_Instructions to follow_
Reproduce the listing that follows character for character, excluding its pictures.

_Supplied data_
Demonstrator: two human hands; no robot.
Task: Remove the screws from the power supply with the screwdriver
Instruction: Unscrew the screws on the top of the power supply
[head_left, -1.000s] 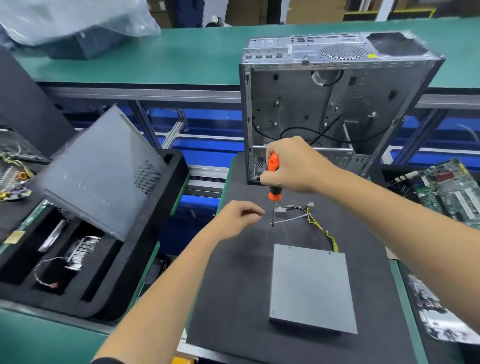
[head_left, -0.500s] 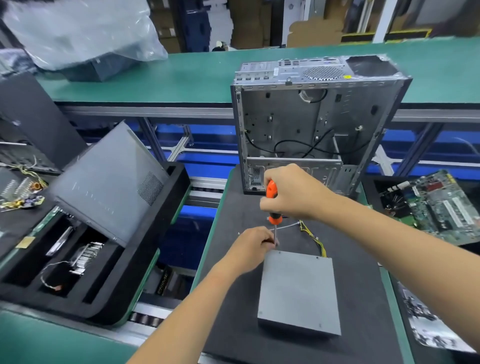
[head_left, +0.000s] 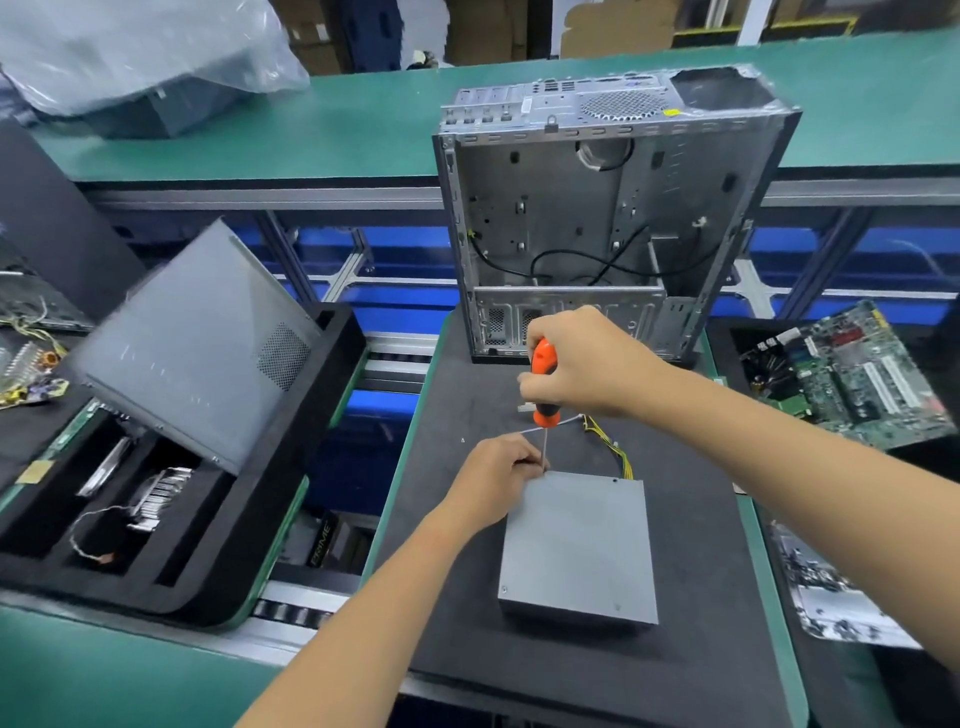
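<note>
Here, in the head view, the grey power supply (head_left: 576, 545) lies flat on a black mat (head_left: 701, 571) near the middle of the tabletop (head_left: 130, 675), yellow wires (head_left: 618, 457) trailing from its far edge. The right hand (head_left: 582, 361) is wrapped around the orange handle of the screwdriver (head_left: 543, 384), which stands nearly upright with its thin shaft pointing down at the box's far left corner. The left hand (head_left: 496, 473) rests at that same corner, its fingers (head_left: 532, 462) curled and pinching the shaft near the tip (the screw itself is too small to make out). Behind stands an open computer case (head_left: 597, 208); a circuit board (head_left: 862, 374) lies to the right.
</note>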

_Output of the task_
Demonstrator: two human hands; no robot.
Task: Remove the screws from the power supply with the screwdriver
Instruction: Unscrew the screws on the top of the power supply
[head_left, -1.000s] 
[head_left, -0.500s] 
[head_left, +0.000s] 
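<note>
Here, in the head view, the grey power supply (head_left: 576, 545) lies flat on a black mat (head_left: 701, 571) near the middle of the tabletop (head_left: 130, 675), yellow wires (head_left: 618, 457) trailing from its far edge. The right hand (head_left: 582, 361) is wrapped around the orange handle of the screwdriver (head_left: 543, 384), which stands nearly upright with its thin shaft pointing down at the box's far left corner. The left hand (head_left: 496, 473) rests at that same corner, its fingers (head_left: 532, 462) curled and pinching the shaft near the tip (the screw itself is too small to make out). Behind stands an open computer case (head_left: 597, 208); a circuit board (head_left: 862, 374) lies to the right.
</note>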

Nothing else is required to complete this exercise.